A very early head-removing block

John Evelyn, the English diarist, describes this, 
The next day, I saw a wretch executed, who had murdered his master, for which he had his head chopped off by an ax that slid down a frame of timber, between the two tall columns in St. Mark's piazza, at the sea-brink; the executioner striking on the ax with a beetle; and so the head fell off the block.” 
Evelyn also notes, 
At Naples they use a frame, like ours at Halifax.” 
Louis employed Tobias Schmidt, a German engineer and harpsichord maker, to build the prototype and it was Schmidt who suggested the refinement of using a slanted, triangular blade with a bevelled edge. The Halifax and Scottish devices used a horizontal blade that not so much sliced off the head as punched it away from the body by brute force. 

The French chopping tetes off

On March 25th 1792, the National Assembly passed a recommendation that the machine, then known as a Louisette, be adopted in prisons across the country and it was first used on April 25th 1792, when a highwayman, Nicolas Jacques Pélletier, was beheaded in Paris. There was a feeling that the Louisette was simply too quick and denied the crowd the thrill of former executions, but soon it was the only form of execution permitted in France (other than firing squads in military cases).

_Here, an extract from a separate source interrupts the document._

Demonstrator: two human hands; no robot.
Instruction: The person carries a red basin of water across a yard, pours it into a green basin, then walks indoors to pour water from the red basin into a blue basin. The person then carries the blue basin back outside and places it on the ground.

However, the zeal with which Guillotin advocated the use of the Louisette lead to his own name becoming associated with the machine, and a chance remark he made at a follow-up meeting of the National Assembly, 
Now, with my machine, I cut off your head in the twinkling of an eye, and you never feel it,”
resulted in his little quip being taken up across Paris – there was even a comic song written about it. Soon, the Louisette was known instead as the Guillotine, and the name has stuck ever since. The guillotine was used extensively during the Reign of Terror, when thousands lost their lives, including King Louis XVI and his Queen, Marie Antoinette, and at one stage even Dr Guillotin was arrested and faced execution, although he was released when Robespierre was overthrown. 

Off their heads ...

Coincidentally, another doctor, Dr J B V Guillotin of Lyons, was beheaded on February 28th 1794 and this may be the source of the tale that puts the other Dr Guillotin to the blade, 
J. B. V. Guillotine, M.D., formerly of Lyons, was among the multitude of persons who have lately been executed there. He was charged with having corresponded with persons at Turin.” 
[Annual Register, 1794, vol 37] 
The Guillotin family sought to distance their name from the machine and pressed the French government to rename it, but their request was refused and so, with typical Gallic ingenuity, the family changed their surname instead.